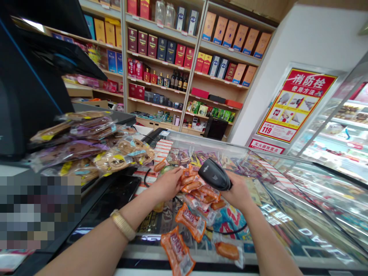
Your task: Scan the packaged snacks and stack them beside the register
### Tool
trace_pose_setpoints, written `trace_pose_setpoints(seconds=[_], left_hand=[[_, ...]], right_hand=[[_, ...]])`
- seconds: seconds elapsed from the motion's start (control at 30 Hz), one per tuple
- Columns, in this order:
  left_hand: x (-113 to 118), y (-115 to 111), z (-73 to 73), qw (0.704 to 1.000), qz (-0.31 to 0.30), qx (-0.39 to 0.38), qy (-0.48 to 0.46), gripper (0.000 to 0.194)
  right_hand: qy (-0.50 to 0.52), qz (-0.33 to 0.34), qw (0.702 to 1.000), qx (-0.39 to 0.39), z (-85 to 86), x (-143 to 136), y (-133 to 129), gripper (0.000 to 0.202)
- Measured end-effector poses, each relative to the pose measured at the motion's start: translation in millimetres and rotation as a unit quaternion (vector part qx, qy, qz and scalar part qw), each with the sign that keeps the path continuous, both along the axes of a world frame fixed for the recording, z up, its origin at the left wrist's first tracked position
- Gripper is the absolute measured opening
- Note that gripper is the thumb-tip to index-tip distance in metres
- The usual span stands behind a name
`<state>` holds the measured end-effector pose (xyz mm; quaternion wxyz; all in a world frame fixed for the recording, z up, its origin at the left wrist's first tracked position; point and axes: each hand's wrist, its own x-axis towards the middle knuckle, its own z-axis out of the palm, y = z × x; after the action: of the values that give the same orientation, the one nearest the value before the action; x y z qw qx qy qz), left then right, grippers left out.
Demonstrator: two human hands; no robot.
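My right hand (238,191) is wrapped round the grip of a black handheld barcode scanner (213,173), whose head points left over a pile of packaged sausages (201,193). My left hand (169,183) is closed at the left edge of that pile, pinching an orange-and-clear sausage packet (188,172); its fingertips are partly hidden. Nearer me on the glass counter (146,249) lie two orange sausage packets (178,251) and a clear packet (227,251) with one sausage. Another sausage packet (160,165) rests beyond my left wrist.
Bagged flat brown snacks (86,142) are heaped at the left, beside a black checkout terminal (25,84). A black cable (227,232) curves across the counter. Boxes and bottles fill the back shelves (161,61). A red fire-hydrant poster (297,103) hangs on the right pillar.
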<state>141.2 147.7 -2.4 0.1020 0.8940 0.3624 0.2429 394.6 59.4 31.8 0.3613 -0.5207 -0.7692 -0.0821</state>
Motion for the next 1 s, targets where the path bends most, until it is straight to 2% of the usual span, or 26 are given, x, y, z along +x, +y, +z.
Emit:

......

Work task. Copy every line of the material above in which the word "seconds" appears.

Answer section.
trace_pose_setpoints, written `trace_pose_setpoints(seconds=[_], left_hand=[[_, ...]], right_hand=[[_, ...]])`
- seconds: seconds elapsed from the motion's start (control at 30 Hz), one per tuple

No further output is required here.